## Activity:
Write the data out again exactly, dropping any images it holds.

•••

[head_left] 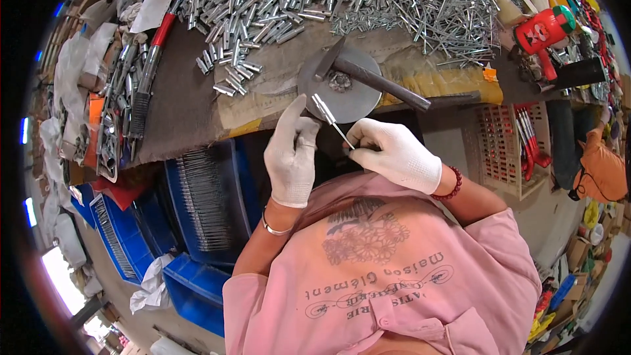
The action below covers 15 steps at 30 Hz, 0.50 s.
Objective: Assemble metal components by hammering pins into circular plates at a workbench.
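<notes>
In its white glove, my right hand pinches the thin end of a metal rod, which slants up and left to a thicker shiny sleeve. Beside that sleeve is my gloved left hand, index finger stretched up and the other fingers loosely bent; it appears to hold nothing. Just beyond the hands, a hammer lies across a round grey metal disc on the bench. Short silvery sleeves are heaped at the back left, and thin metal rods at the back right.
Blue bins holding rows of rods stand below the bench's left side. A red-handled tool lies at the bench's left end. On the right are a red bottle, a pale crate with red-handled tools, and another person.
</notes>
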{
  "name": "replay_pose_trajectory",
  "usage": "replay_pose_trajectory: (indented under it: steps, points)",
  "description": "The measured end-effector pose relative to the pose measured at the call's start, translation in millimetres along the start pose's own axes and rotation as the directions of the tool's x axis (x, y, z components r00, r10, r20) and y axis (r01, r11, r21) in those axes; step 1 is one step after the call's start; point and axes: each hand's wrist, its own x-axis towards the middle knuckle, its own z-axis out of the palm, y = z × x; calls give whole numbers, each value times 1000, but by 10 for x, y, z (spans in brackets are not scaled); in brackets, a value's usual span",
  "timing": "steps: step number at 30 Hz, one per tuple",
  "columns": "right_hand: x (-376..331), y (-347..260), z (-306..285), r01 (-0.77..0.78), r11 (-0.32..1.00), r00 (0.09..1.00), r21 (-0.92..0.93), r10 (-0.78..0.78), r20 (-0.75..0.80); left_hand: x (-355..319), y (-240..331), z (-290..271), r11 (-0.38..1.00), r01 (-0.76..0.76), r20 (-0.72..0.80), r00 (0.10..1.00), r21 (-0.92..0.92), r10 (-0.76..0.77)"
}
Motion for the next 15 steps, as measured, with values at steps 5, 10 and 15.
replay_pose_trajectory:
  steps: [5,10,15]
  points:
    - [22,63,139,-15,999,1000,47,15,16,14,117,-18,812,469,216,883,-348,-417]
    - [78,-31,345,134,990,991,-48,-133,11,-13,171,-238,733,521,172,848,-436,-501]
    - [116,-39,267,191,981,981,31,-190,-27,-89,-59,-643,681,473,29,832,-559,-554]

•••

## Exercise result:
[head_left] 
The action below covers 15 steps at 30 Hz, 0.50 s.
Objective: Assemble metal components by hammering pins into circular plates at a workbench.
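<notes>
In its white glove, my right hand pinches the thin end of a metal rod, which slants up and left to a thicker shiny sleeve. Beside that sleeve is my gloved left hand, index finger stretched up and the other fingers loosely bent; it appears to hold nothing. Just beyond the hands, a hammer lies across a round grey metal disc on the bench. Short silvery sleeves are heaped at the back left, and thin metal rods at the back right.
Blue bins holding rows of rods stand below the bench's left side. A red-handled tool lies at the bench's left end. On the right are a red bottle, a pale crate with red-handled tools, and another person.
</notes>
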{
  "name": "replay_pose_trajectory",
  "usage": "replay_pose_trajectory: (indented under it: steps, points)",
  "description": "The measured end-effector pose relative to the pose measured at the call's start, translation in millimetres along the start pose's own axes and rotation as the directions of the tool's x axis (x, y, z components r00, r10, r20) and y axis (r01, r11, r21) in those axes; step 1 is one step after the call's start; point and axes: each hand's wrist, its own x-axis towards the middle knuckle, its own z-axis out of the palm, y = z × x; calls give whole numbers, each value times 1000, but by 10 for x, y, z (spans in brackets are not scaled); in brackets, a value's usual span",
  "timing": "steps: step number at 30 Hz, one per tuple",
  "columns": "right_hand: x (-376..331), y (-347..260), z (-306..285), r01 (-0.77..0.78), r11 (-0.32..1.00), r00 (0.09..1.00), r21 (-0.92..0.93), r10 (-0.78..0.78), r20 (-0.75..0.80); left_hand: x (-355..319), y (-240..331), z (-290..271), r11 (-0.38..1.00), r01 (-0.76..0.76), r20 (-0.72..0.80), r00 (0.10..1.00), r21 (-0.92..0.92), r10 (-0.76..0.77)"
}
Motion for the next 15 steps, as measured, with values at steps 5, 10 and 15.
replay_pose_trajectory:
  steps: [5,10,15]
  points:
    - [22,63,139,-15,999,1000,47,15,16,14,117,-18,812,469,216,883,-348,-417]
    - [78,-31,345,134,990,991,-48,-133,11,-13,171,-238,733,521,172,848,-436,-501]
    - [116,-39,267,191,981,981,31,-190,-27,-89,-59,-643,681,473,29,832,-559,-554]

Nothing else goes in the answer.